> [Assignment]: Produce an exact transcription of every entry.

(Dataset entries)
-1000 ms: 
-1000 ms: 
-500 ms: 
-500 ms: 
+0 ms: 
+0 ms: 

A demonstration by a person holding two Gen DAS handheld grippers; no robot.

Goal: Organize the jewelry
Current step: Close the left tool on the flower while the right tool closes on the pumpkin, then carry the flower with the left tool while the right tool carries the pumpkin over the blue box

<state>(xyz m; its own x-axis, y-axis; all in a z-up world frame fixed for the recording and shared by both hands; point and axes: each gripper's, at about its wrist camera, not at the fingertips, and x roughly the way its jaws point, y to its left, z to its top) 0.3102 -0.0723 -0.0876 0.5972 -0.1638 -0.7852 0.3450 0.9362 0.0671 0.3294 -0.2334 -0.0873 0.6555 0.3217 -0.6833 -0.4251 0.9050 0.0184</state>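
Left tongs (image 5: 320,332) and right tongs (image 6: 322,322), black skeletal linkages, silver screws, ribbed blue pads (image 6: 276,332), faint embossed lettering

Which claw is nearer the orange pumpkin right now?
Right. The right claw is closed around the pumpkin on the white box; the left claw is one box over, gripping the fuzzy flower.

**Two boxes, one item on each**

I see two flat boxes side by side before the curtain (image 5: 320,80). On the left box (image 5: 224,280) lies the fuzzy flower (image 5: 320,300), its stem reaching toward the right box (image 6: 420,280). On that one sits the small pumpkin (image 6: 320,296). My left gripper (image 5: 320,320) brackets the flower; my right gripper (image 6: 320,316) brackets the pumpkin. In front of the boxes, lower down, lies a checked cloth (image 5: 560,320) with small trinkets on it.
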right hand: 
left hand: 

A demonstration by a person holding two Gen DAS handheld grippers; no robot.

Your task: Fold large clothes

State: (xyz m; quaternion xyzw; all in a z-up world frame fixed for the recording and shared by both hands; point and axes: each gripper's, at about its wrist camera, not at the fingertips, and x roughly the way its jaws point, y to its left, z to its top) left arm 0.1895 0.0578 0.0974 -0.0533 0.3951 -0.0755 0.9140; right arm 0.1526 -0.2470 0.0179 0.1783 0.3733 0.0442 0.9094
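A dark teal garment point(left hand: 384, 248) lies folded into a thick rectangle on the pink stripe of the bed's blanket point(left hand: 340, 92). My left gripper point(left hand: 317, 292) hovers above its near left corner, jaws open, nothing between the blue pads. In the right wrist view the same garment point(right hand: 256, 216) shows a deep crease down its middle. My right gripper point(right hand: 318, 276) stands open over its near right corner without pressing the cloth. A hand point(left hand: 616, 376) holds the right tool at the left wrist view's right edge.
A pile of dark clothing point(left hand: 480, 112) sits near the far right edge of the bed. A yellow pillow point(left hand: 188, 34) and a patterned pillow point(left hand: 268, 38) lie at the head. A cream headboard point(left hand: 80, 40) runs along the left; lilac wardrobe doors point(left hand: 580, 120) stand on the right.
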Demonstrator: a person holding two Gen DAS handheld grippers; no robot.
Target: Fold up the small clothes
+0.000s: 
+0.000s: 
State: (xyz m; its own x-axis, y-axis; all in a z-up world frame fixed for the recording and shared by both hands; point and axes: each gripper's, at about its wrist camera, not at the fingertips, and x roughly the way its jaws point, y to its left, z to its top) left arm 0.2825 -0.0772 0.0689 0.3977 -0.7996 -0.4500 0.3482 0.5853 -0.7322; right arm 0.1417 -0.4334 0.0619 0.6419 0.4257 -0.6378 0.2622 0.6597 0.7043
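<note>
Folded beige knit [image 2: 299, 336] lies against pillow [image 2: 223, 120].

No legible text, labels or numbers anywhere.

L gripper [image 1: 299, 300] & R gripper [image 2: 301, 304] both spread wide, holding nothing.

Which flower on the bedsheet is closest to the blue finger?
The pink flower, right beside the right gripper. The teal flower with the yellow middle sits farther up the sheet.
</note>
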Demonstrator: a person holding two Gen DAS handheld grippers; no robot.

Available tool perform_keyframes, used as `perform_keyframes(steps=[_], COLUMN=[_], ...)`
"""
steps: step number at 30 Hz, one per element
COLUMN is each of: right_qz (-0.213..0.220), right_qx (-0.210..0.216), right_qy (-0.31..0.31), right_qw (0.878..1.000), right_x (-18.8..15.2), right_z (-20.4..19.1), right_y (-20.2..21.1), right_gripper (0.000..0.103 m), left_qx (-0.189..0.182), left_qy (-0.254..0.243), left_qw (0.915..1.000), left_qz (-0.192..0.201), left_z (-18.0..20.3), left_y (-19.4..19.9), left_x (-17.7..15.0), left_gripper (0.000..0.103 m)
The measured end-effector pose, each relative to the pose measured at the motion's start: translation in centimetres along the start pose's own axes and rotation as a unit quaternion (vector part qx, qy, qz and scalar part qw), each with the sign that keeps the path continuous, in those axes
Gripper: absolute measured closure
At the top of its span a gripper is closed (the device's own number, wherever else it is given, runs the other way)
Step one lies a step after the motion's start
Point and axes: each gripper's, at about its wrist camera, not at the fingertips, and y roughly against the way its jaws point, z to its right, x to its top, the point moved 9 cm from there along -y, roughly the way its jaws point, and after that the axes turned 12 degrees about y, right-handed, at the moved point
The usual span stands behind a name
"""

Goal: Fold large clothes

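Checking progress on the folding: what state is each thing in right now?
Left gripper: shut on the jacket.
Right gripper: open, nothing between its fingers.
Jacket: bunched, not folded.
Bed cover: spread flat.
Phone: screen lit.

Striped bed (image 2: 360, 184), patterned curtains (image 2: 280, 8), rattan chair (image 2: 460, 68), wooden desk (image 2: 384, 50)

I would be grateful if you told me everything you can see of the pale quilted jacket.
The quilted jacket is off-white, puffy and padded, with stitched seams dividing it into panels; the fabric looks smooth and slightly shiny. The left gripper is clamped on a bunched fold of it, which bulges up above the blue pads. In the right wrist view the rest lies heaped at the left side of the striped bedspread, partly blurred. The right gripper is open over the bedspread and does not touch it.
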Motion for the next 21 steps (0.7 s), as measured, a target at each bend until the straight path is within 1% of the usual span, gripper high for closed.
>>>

> [Written answer]:
-1000 ms: 
-1000 ms: 
-500 ms: 
-500 ms: 
+0 ms: 
+0 ms: 

A demonstration by a person holding two Gen DAS handheld grippers; no robot.

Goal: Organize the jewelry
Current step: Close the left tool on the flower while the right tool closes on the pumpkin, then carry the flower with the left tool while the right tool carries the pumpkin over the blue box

<state>(xyz m; its own x-axis, y-axis; all in a z-up world frame fixed for the recording and shared by both hands; point and axes: each gripper's, at about its wrist camera, not at the fingertips, and x roughly the way its jaws point, y to its left, z to its top) 0.3102 -0.0723 -0.0876 0.5972 -0.1638 -0.7852 0.3450 0.9362 0.0671 0.3294 -0.2334 -0.0873 0.6555 0.3217 -0.6833 -0.4251 0.9050 0.0184</state>
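Left tongs (image 5: 320,332) and right tongs (image 6: 322,322), black skeletal linkages, silver screws, ribbed blue pads (image 6: 276,332), faint embossed lettering

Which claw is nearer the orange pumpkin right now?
Right. The right claw is closed around the pumpkin on the white box; the left claw is one box over, gripping the fuzzy flower.

**Two boxes, one item on each**

I see two flat boxes side by side before the curtain (image 5: 320,80). On the left box (image 5: 224,280) lies the fuzzy flower (image 5: 320,300), its stem reaching toward the right box (image 6: 420,280). On that one sits the small pumpkin (image 6: 320,296). My left gripper (image 5: 320,320) brackets the flower; my right gripper (image 6: 320,316) brackets the pumpkin. In front of the boxes, lower down, lies a checked cloth (image 5: 560,320) with small trinkets on it.
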right hand: 
left hand: 

A demonstration by a person holding two Gen DAS handheld grippers; no robot.

Your task: Fold large clothes

State: (xyz m; quaternion xyzw; all in a z-up world frame fixed for the recording and shared by both hands; point and axes: each gripper's, at about its wrist camera, not at the fingertips, and x roughly the way its jaws point, y to its left, z to its top) left arm 0.1895 0.0578 0.0974 -0.0533 0.3951 -0.0755 0.9140; right arm 0.1526 -0.2470 0.0179 0.1783 0.3733 0.0442 0.9094
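A dark teal garment point(left hand: 384, 248) lies folded into a thick rectangle on the pink stripe of the bed's blanket point(left hand: 340, 92). My left gripper point(left hand: 317, 292) hovers above its near left corner, jaws open, nothing between the blue pads. In the right wrist view the same garment point(right hand: 256, 216) shows a deep crease down its middle. My right gripper point(right hand: 318, 276) stands open over its near right corner without pressing the cloth. A hand point(left hand: 616, 376) holds the right tool at the left wrist view's right edge.
A pile of dark clothing point(left hand: 480, 112) sits near the far right edge of the bed. A yellow pillow point(left hand: 188, 34) and a patterned pillow point(left hand: 268, 38) lie at the head. A cream headboard point(left hand: 80, 40) runs along the left; lilac wardrobe doors point(left hand: 580, 120) stand on the right.
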Demonstrator: a person holding two Gen DAS handheld grippers; no robot.
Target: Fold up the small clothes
+0.000s: 
+0.000s: 
State: (xyz m; its own x-axis, y-axis; all in a z-up world frame fixed for the recording and shared by both hands; point and axes: each gripper's, at about its wrist camera, not at the fingertips, and x roughly the way its jaws point, y to its left, z to its top) left arm 0.2825 -0.0772 0.0689 0.3977 -0.7996 -0.4500 0.3482 0.5853 -0.7322; right arm 0.1417 -0.4334 0.0619 0.6419 0.4257 -0.6378 0.2622 0.6597 0.7043
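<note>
Folded beige knit [image 2: 299, 336] lies against pillow [image 2: 223, 120].

No legible text, labels or numbers anywhere.

L gripper [image 1: 299, 300] & R gripper [image 2: 301, 304] both spread wide, holding nothing.

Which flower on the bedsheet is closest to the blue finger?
The pink flower, right beside the right gripper. The teal flower with the yellow middle sits farther up the sheet.
</note>
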Demonstrator: a person holding two Gen DAS handheld grippers; no robot.

Available tool perform_keyframes, used as `perform_keyframes(steps=[_], COLUMN=[_], ...)`
"""
steps: step number at 30 Hz, one per element
COLUMN is each of: right_qz (-0.213..0.220), right_qx (-0.210..0.216), right_qy (-0.31..0.31), right_qw (0.878..1.000), right_x (-18.8..15.2), right_z (-20.4..19.1), right_y (-20.2..21.1), right_gripper (0.000..0.103 m), left_qx (-0.189..0.182), left_qy (-0.254..0.243), left_qw (0.915..1.000), left_qz (-0.192..0.201), left_z (-18.0..20.3), left_y (-19.4..19.9), left_x (-17.7..15.0), left_gripper (0.000..0.103 m)
The measured end-effector pose, each relative to the pose measured at the motion's start: translation in centimetres along the start pose's own axes and rotation as a unit quaternion (vector part qx, qy, qz and scalar part qw), each with the sign that keeps the path continuous, in those axes
Gripper: absolute measured closure
At the top of its span a gripper is closed (the device's own number, wherever else it is given, runs the other way)
Step one lies a step after the motion's start
Point and axes: each gripper's, at about its wrist camera, not at the fingertips, and y roughly against the way its jaws point, z to its right, x to its top, the point moved 9 cm from there along -y, roughly the way its jaws point, and after that the axes turned 12 degrees about y, right-handed, at the moved point
The usual span stands behind a name
"""

Goal: Fold large clothes

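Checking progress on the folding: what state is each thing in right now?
Left gripper: shut on the jacket.
Right gripper: open, nothing between its fingers.
Jacket: bunched, not folded.
Bed cover: spread flat.
Phone: screen lit.

Striped bed (image 2: 360, 184), patterned curtains (image 2: 280, 8), rattan chair (image 2: 460, 68), wooden desk (image 2: 384, 50)

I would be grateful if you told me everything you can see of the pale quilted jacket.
The quilted jacket is off-white, puffy and padded, with stitched seams dividing it into panels; the fabric looks smooth and slightly shiny. The left gripper is clamped on a bunched fold of it, which bulges up above the blue pads. In the right wrist view the rest lies heaped at the left side of the striped bedspread, partly blurred. The right gripper is open over the bedspread and does not touch it.
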Motion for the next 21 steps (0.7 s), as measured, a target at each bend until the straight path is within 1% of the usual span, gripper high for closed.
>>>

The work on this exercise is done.